→ **Try it**: Across the listing below, count every line where the string "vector" appears, then give only the count.

→ **Data block**:

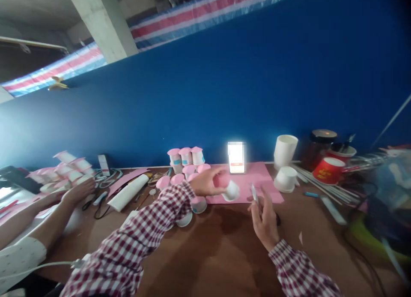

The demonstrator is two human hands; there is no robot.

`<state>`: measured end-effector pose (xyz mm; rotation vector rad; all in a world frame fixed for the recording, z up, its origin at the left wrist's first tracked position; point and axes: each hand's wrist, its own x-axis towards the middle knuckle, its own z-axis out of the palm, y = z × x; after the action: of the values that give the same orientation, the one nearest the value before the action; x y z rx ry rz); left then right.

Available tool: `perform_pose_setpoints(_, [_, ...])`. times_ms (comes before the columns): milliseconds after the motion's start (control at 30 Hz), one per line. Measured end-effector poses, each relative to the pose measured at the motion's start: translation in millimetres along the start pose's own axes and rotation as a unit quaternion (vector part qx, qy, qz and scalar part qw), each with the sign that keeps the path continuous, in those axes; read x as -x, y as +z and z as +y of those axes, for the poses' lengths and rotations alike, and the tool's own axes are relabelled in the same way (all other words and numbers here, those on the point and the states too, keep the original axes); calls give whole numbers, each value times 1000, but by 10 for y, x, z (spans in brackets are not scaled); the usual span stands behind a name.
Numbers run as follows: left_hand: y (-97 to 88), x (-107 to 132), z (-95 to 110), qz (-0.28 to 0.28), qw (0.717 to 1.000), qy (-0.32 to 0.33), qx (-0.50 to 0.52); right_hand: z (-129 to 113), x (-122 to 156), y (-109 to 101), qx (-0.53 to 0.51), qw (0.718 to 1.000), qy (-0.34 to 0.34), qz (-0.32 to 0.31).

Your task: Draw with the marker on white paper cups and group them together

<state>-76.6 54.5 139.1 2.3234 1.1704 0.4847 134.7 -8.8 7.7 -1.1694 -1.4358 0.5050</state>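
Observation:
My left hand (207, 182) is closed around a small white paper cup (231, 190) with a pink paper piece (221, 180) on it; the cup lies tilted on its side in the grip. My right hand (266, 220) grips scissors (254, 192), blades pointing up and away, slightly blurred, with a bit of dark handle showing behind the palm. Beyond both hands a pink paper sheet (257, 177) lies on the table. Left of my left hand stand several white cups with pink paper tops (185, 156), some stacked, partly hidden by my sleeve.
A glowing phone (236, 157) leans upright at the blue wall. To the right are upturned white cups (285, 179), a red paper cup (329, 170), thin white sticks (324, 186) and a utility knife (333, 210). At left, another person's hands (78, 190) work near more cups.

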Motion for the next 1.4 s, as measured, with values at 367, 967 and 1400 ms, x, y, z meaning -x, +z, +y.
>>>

→ **Output of the exercise**: 2